Restate the listing below word for word. No picture belongs in the result.

· · · ·

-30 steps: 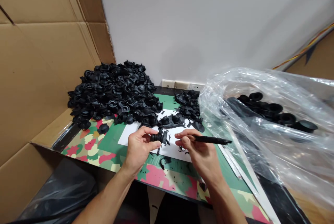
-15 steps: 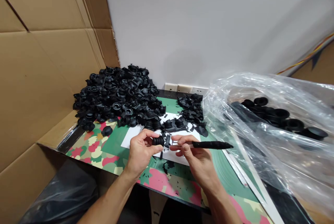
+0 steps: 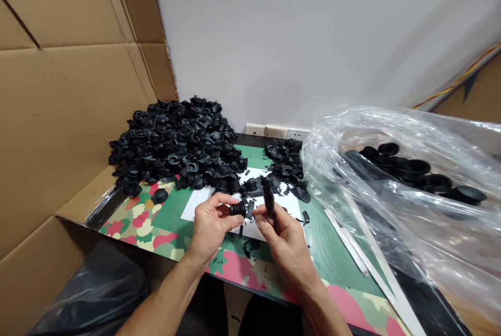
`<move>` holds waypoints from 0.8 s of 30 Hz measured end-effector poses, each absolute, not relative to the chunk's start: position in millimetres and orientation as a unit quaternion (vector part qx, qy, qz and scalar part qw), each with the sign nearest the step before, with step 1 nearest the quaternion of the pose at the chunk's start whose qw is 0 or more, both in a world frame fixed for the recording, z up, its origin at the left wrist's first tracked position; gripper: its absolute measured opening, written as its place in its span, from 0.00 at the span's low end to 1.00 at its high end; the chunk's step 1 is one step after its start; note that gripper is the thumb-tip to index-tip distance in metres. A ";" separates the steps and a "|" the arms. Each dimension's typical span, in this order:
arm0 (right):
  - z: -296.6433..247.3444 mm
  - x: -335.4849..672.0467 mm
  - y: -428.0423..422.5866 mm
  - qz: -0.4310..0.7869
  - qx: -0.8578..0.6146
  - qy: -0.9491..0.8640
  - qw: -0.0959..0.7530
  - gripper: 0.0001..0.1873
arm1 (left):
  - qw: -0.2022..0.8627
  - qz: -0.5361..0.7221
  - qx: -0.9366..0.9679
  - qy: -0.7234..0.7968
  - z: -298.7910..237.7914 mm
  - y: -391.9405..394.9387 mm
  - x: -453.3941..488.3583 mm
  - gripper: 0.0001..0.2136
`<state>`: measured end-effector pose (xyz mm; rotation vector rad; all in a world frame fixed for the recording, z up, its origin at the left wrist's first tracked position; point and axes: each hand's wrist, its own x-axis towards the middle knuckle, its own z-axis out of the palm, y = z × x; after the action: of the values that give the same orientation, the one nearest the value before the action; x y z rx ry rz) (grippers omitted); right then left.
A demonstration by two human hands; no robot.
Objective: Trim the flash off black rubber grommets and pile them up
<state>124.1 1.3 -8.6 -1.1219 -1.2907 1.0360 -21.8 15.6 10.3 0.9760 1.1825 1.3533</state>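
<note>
Between thumb and fingers, my left hand (image 3: 210, 225) pinches a small black ribbed rubber bellows (image 3: 237, 208) above a white sheet (image 3: 289, 202). Just to its right, my right hand (image 3: 282, 230) is closed around a slim tool with a black-wrapped handle (image 3: 269, 198), which now stands upright. The tool's working end is hidden by my fingers, and I cannot tell whether it touches the bellows. A dark scrap (image 3: 250, 208) shows between the two hands. Several more ribbed black pieces (image 3: 251, 186) lie on the sheet just beyond my hands.
A large heap of black rubber parts (image 3: 176, 143) rises at the back left beside a cardboard wall (image 3: 78, 91). Black trimmings (image 3: 287, 164) are piled back right. A clear plastic bag (image 3: 376, 122) holding black rubber pieces (image 3: 417, 168) covers the right side. White strips (image 3: 348, 242) lie before it.
My right hand has turned the tool from lying level, handle pointing right, to standing upright, and has shifted slightly left. My left hand still holds the bellows in nearly the same place.
</note>
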 end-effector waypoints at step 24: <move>-8.7 110.7 8.2 0.593 -0.450 -0.335 0.577 0.20 | 0.376 0.510 0.585 0.507 6.2 3.0 -10.3 0.15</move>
<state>110.7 8.2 -8.7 -1.0539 -0.7846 1.3870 -10.3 3.0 6.2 1.4966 1.2963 1.3047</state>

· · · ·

— Solution for this problem —
-30 steps: 
-15 steps: 
+0 steps: 
`<move>` holds waypoints from 0.8 s of 30 Hz measured end-effector poses, each absolute, not relative to the chunk's start: position in millimetres and orientation as a unit quaternion (vector part qx, qy, qz and scalar part qw), each with the sign nearest the step before, with step 1 nearest the quaternion of the pose at the chunk's start whose qw is 0 or more, both in a world frame fixed for the recording, z up, its origin at the left wrist's first tracked position; gripper: its absolute measured opening, written as its place in its span, from 0.00 at the span's low end to 1.00 at its high end; the chunk's step 1 is one step after its start; note that gripper is the thumb-tip to index-tip distance in metres. A ";" separates the steps and a "|" the arms. Each dimension's typical span, in this order:
arm0 (right):
  - z: -296.6433..247.3444 mm
  - x: -335.4849..672.0467 mm
  - y: -428.0423..422.5866 mm
  - qz: -0.4310..0.7869
  - qx: -0.8578..0.6146
  - qy: -0.9491..0.8640
  - qw: -0.0959..0.7530
  - gripper: 0.0001..0.1873
arm1 (left):
  - qw: -0.2022..0.8627
  - qz: -0.5361..0.7221
  - qx: -0.9366..0.9679
  - qy: -0.7234..0.7968
  - z: -298.7910..237.7914 mm
  - y: -391.9405..394.9387 mm
  - x: -453.3941..488.3583 mm
  - gripper: 0.0001..0.2136
`<state>`: measured end-effector pose (xyz mm; rotation vector rad; all in a world frame fixed for the recording, z up, its origin at the left wrist's first tracked position; point and axes: each hand's wrist, its own x-axis towards the middle knuckle, its own z-axis out of the palm, y = z × x; after the action: of the values that give the same orientation, the one nearest the value before the action; x y z rx ry rz) (grippers omitted); right then left.
A demonstration by two human hands; no robot.
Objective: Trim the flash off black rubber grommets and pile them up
<state>124.1 1.3 -8.6 -1.1219 -1.2907 1.0360 -21.8 15.6 10.3 0.9760 1.1825 1.3533</state>
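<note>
Between thumb and fingers, my left hand (image 3: 210, 225) pinches a small black ribbed rubber bellows (image 3: 237, 208) above a white sheet (image 3: 289, 202). Just to its right, my right hand (image 3: 282, 230) is closed around a slim tool with a black-wrapped handle (image 3: 269, 198), which now stands upright. The tool's working end is hidden by my fingers, and I cannot tell whether it touches the bellows. A dark scrap (image 3: 250, 208) shows between the two hands. Several more ribbed black pieces (image 3: 251, 186) lie on the sheet just beyond my hands.
A large heap of black rubber parts (image 3: 176, 143) rises at the back left beside a cardboard wall (image 3: 78, 91). Black trimmings (image 3: 287, 164) are piled back right. A clear plastic bag (image 3: 376, 122) holding black rubber pieces (image 3: 417, 168) covers the right side. White strips (image 3: 348, 242) lie before it.
My right hand has turned the tool from lying level, handle pointing right, to standing upright, and has shifted slightly left. My left hand still holds the bellows in nearly the same place.
</note>
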 end-effector waypoints at step 24: <move>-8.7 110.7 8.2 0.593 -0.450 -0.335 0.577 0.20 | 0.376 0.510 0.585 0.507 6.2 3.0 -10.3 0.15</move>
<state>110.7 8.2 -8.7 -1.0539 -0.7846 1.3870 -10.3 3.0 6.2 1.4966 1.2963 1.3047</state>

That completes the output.